• WHAT YOU ARE ASKED TO DO: Print the entire listing. Each line must match the original exactly.
════════
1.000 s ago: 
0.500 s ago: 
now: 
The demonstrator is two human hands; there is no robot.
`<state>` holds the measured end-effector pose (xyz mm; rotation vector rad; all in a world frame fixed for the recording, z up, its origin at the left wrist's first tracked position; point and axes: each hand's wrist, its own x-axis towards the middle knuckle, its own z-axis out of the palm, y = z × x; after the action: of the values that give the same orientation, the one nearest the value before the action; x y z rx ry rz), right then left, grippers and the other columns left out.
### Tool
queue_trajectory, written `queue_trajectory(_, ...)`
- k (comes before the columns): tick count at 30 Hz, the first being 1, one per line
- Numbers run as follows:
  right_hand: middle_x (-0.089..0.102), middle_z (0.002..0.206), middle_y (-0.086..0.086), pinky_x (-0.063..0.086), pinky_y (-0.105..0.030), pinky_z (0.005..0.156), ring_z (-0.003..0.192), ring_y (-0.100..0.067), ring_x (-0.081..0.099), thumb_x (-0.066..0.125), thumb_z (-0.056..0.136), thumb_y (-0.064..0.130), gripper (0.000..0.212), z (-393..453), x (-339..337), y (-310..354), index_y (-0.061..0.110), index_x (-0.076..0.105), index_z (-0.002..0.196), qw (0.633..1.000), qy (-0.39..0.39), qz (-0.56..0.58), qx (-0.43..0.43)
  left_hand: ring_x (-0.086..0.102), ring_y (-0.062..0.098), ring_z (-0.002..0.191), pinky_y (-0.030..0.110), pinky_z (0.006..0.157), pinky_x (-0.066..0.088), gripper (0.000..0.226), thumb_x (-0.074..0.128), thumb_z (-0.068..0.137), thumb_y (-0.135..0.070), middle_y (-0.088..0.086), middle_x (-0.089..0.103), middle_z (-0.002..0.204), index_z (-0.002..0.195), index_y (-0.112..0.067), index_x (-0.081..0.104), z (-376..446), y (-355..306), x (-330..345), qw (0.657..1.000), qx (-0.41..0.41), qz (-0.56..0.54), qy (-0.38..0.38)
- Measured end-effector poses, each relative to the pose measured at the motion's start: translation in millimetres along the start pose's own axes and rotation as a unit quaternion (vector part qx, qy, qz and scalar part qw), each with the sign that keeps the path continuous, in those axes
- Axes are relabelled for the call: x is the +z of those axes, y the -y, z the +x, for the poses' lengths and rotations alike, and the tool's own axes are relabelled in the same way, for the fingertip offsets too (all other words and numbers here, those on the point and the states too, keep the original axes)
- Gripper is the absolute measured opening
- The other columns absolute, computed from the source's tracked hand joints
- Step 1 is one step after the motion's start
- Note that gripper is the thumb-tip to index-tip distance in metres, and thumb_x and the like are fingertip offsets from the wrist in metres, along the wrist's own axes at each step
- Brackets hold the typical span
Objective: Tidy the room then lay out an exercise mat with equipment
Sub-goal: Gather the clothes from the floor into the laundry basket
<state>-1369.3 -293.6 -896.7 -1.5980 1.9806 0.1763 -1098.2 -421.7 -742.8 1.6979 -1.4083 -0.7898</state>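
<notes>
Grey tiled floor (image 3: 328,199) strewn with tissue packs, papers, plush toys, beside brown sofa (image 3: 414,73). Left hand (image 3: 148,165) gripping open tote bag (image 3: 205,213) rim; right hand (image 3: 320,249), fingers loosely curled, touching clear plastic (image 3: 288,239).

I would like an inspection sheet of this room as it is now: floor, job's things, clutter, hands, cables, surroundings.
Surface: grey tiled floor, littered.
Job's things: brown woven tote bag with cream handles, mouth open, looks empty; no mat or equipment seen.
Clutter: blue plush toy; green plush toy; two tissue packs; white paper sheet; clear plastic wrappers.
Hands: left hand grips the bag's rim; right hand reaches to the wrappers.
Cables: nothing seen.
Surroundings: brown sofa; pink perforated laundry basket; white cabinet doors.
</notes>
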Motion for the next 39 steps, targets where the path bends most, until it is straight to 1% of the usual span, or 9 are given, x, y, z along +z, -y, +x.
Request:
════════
• TASK RESULT:
1.000 s ago: 
0.500 s ago: 
now: 
The demonstrator is two human hands; there is no robot.
`<state>` holds the measured end-effector pose (xyz mm; rotation vector rad; all in a world frame fixed for the recording, z up, its origin at the left wrist's first tracked position; point and axes: each hand's wrist, its own x-axis towards the middle knuckle, its own z-axis out of the palm, y = z × x; after the action: of the values that give the same orientation, the one nearest the value before the action; x y z rx ry rz), right then left, grippers and the other columns left out.
### Tool
queue_trajectory, written `queue_trajectory(_, ...)`
- k (comes before the columns): tick count at 30 Hz, the first being 1, one per line
- Numbers run as follows:
  right_hand: middle_x (-0.089..0.102), middle_z (0.002..0.206), middle_y (-0.086..0.086), pinky_x (-0.063..0.086), pinky_y (-0.105..0.030), pinky_z (0.005..0.156), ring_z (-0.003..0.192), ring_y (-0.100..0.067), ring_x (-0.081..0.099), thumb_x (-0.066..0.125), thumb_z (-0.056..0.136), thumb_y (-0.064..0.130), gripper (0.000..0.212), z (-393..453), x (-339..337), y (-310..354), index_y (-0.061..0.110), index_x (-0.076..0.105), index_z (-0.002..0.196), qw (0.633..1.000), qy (-0.39..0.39), qz (-0.56..0.58), qx (-0.43..0.43)
  left_hand: ring_x (-0.086..0.102), ring_y (-0.062..0.098), ring_z (-0.002..0.191), pinky_y (-0.030..0.110), pinky_z (0.006..0.157), pinky_x (-0.066..0.088), gripper (0.000..0.226), thumb_x (-0.074..0.128), thumb_z (-0.068..0.137), thumb_y (-0.135..0.070), middle_y (-0.088..0.086), middle_x (-0.089..0.103), middle_z (-0.002..0.204), index_z (-0.002..0.195), index_y (-0.112..0.067), index_x (-0.081..0.104), z (-376..446), y (-355..306), x (-330..345), qw (0.657..1.000), qx (-0.41..0.41), qz (-0.56..0.54), qy (-0.38..0.38)
- Measured end-effector poses, each relative to the pose measured at the motion's start: translation in millimetres along the start pose's own axes and rotation as a unit quaternion (vector part qx, qy, qz and scalar part qw), each with the sign that keeps the path continuous, in those axes
- Axes are relabelled for the call: x is the +z of those axes, y the -y, z the +x, for the poses' lengths and rotations alike, and the tool's own axes are relabelled in the same way, for the fingertip offsets too (all other words and numbers here, those on the point and the states too, keep the original axes)
- Gripper is the absolute measured opening
- The other columns absolute, computed from the source's tracked hand joints
- Step 1 is one step after the motion's start
- Note that gripper is the thumb-tip to index-tip distance in metres, and thumb_x and the like are fingertip offsets from the wrist in metres, along the wrist's own axes at each step
- Brackets hold the typical span
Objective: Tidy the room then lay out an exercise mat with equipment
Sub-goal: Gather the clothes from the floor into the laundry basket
<state>-1369.3 -293.6 -896.7 -1.5980 1.9806 0.1763 -1098.2 -421.7 -742.8 1.6979 -1.4083 -0.7898</state>
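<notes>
Grey tiled floor (image 3: 328,199) strewn with tissue packs, papers, plush toys, beside brown sofa (image 3: 414,73). Left hand (image 3: 148,165) gripping open tote bag (image 3: 205,213) rim; right hand (image 3: 320,249), fingers loosely curled, touching clear plastic (image 3: 288,239).

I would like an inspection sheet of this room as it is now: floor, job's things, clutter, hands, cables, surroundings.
Surface: grey tiled floor, littered.
Job's things: brown woven tote bag with cream handles, mouth open, looks empty; no mat or equipment seen.
Clutter: blue plush toy; green plush toy; two tissue packs; white paper sheet; clear plastic wrappers.
Hands: left hand grips the bag's rim; right hand reaches to the wrappers.
Cables: nothing seen.
Surroundings: brown sofa; pink perforated laundry basket; white cabinet doors.
</notes>
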Motion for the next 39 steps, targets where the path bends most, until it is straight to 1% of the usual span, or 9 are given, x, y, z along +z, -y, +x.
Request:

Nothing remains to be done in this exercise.